◆ What you have to do: Give the whole listing below once more, exactly, without pictures.

◆ Raw data:

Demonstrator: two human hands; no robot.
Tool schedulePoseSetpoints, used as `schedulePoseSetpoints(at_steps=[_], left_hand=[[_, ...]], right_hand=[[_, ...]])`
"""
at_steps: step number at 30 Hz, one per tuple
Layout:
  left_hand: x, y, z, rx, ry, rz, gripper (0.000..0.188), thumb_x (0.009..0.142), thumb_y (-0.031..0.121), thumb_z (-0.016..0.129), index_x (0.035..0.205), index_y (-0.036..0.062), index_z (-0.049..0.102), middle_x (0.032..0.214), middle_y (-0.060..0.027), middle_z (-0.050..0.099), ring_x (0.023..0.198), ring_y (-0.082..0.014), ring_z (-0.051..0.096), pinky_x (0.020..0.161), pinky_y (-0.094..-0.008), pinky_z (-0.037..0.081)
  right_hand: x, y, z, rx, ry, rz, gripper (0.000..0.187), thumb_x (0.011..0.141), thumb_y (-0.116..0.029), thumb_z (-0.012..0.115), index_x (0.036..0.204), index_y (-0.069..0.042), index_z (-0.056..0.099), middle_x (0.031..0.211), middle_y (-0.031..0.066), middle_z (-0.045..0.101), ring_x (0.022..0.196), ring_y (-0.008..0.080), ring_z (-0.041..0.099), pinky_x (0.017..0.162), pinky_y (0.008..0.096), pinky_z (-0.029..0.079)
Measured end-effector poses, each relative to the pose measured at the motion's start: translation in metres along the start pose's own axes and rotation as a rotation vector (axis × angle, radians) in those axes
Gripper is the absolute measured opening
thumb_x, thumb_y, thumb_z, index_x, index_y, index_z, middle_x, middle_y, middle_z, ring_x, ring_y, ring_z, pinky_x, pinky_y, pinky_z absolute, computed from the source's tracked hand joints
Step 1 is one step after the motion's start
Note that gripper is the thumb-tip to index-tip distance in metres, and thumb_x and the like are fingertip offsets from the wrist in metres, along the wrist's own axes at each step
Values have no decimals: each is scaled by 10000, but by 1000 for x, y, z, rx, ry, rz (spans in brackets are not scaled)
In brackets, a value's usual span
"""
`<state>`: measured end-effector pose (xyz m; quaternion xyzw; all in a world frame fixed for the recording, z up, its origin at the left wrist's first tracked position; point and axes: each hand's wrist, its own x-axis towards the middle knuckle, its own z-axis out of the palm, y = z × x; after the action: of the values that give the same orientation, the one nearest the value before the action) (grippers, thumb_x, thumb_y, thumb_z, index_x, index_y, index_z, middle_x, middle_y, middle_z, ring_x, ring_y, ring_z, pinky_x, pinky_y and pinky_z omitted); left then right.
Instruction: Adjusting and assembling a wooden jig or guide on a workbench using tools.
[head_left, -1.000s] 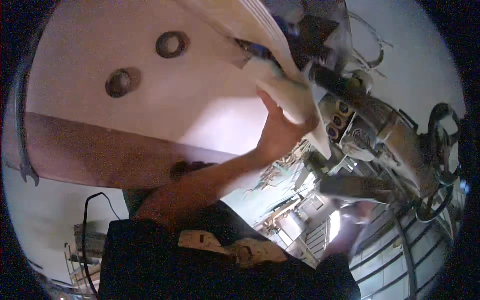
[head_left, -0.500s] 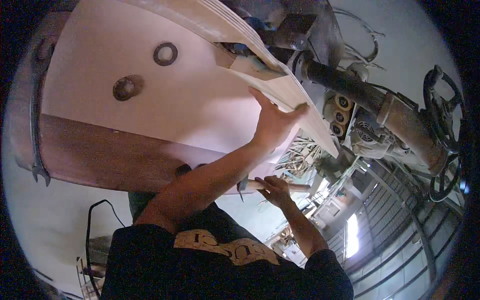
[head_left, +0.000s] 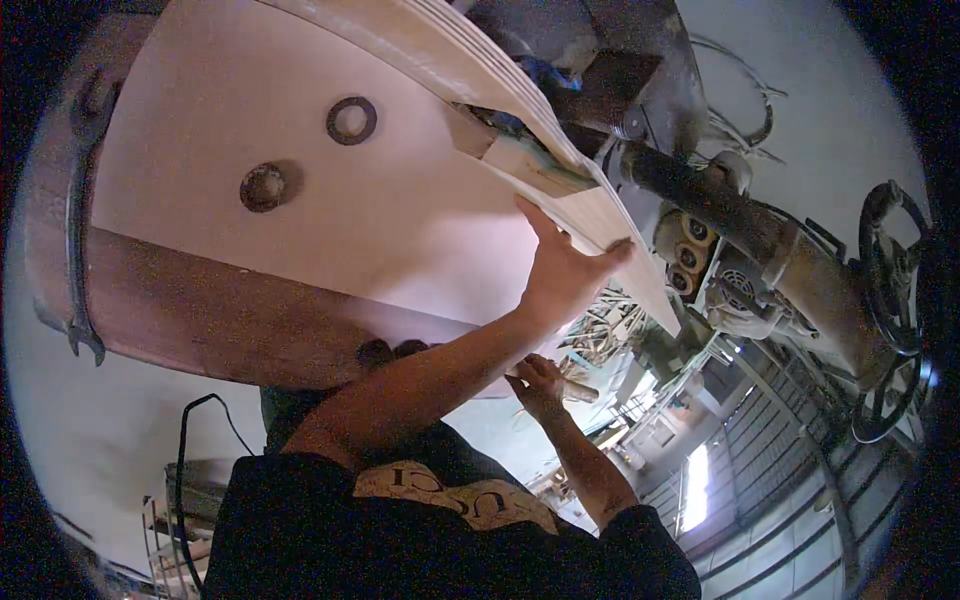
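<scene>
My left hand is closed on the edge of a pale plywood board, fingers spread along its side. The board stands along the right edge of a broad pale work surface. Below it, my right hand is wrapped round a hammer. Its wooden handle end sticks out to the right of the fist; the hammer head is hidden near my left forearm and the surface's edge.
On the surface lie a dark flat ring and a round dark piece. A long wrench is at the left edge. Machinery with a thick pipe and handwheels stands at right. Scrap sticks are heaped beyond my hands.
My right hand has moved slightly left with the hammer, whose head has gone out of sight. The left hand keeps its hold on the board. The whole view has shifted a little.
</scene>
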<state>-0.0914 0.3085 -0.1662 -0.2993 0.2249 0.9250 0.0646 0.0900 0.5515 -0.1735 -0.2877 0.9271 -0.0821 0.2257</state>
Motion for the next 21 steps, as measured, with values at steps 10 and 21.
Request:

◆ Exercise output:
Demonstrator: two human hands; no robot.
Tool schedulePoseSetpoints, used as `schedulePoseSetpoints(at_steps=[_], left_hand=[[_, ...]], right_hand=[[_, ...]])`
"""
at_steps: step number at 30 Hz, one per tuple
Layout:
  left_hand: x, y, z, rx, ry, rz, gripper (0.000..0.188), thumb_x (0.009..0.142), thumb_y (-0.031..0.121), thumb_z (-0.016..0.129), index_x (0.035..0.205), index_y (-0.036..0.062), index_z (-0.049..0.102), middle_x (0.032..0.214), middle_y (-0.060..0.027), middle_z (-0.050..0.099), ring_x (0.023..0.198), ring_y (-0.082..0.014), ring_z (-0.051..0.096), pinky_x (0.020..0.161), pinky_y (-0.094..-0.008), pinky_z (-0.037..0.081)
  right_hand: x, y, z, rx, ry, rz, gripper (0.000..0.187), thumb_x (0.011..0.141), thumb_y (-0.116..0.029), thumb_z (-0.012..0.115), index_x (0.036..0.204), index_y (-0.069..0.042), index_z (-0.056..0.099), middle_x (0.031..0.211), middle_y (-0.031..0.066), middle_z (-0.045..0.101), ring_x (0.022..0.196), ring_y (-0.008..0.080), ring_z (-0.041..0.099), pinky_x (0.017..0.162), pinky_y (0.008..0.096), pinky_z (-0.029..0.079)
Measured end-effector poses, each relative to the pose measured at the motion's start: translation in metres along the start pose's own axes and rotation as a rotation vector (axis × angle, radians) in those axes
Gripper is the absolute measured opening
thumb_x, thumb_y, thumb_z, index_x, index_y, index_z, middle_x, middle_y, middle_z, ring_x, ring_y, ring_z, pinky_x, pinky_y, pinky_z absolute, computed from the source's tracked hand joints
Step 1 is one step after the motion's start
Note that gripper is the thumb-tip to index-tip distance in metres, and thumb_x and the like are fingertip offsets from the wrist in metres, along the wrist's own axes at each step
Values have no decimals: each is scaled by 10000, but by 1000 for x, y, z, rx, ry, rz (spans in brackets are not scaled)
In brackets, a value's usual span
"""
`<state>`: measured end-effector pose (xyz m; quaternion xyzw; all in a world frame fixed for the recording, z up, its origin at the left wrist's first tracked position; point and axes: each hand's wrist, its own x-axis towards the middle knuckle, its own z-axis out of the palm, y = z × x; after the action: of the values that give the same orientation, the one nearest the value before the action) (grippers, thumb_x, thumb_y, thumb_z, index_x, index_y, index_z, middle_x, middle_y, middle_z, ring_x, ring_y, ring_z, pinky_x, pinky_y and pinky_z omitted); left then right.
Instruction: Adjusting and assembling a wooden jig or guide on a workbench using tools.
[head_left, -1.000s] 
[head_left, -0.500s] 
[head_left, +0.000s] 
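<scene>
My left hand is closed on the edge of a pale plywood board, fingers spread along its side. The board stands along the right edge of a broad pale work surface. Below it, my right hand is wrapped round a hammer. Its wooden handle end sticks out to the right of the fist; the hammer head is hidden near my left forearm and the surface's edge.
On the surface lie a dark flat ring and a round dark piece. A long wrench is at the left edge. Machinery with a thick pipe and handwheels stands at right. Scrap sticks are heaped beyond my hands.
My right hand has moved slightly left with the hammer, whose head has gone out of sight. The left hand keeps its hold on the board. The whole view has shifted a little.
</scene>
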<state>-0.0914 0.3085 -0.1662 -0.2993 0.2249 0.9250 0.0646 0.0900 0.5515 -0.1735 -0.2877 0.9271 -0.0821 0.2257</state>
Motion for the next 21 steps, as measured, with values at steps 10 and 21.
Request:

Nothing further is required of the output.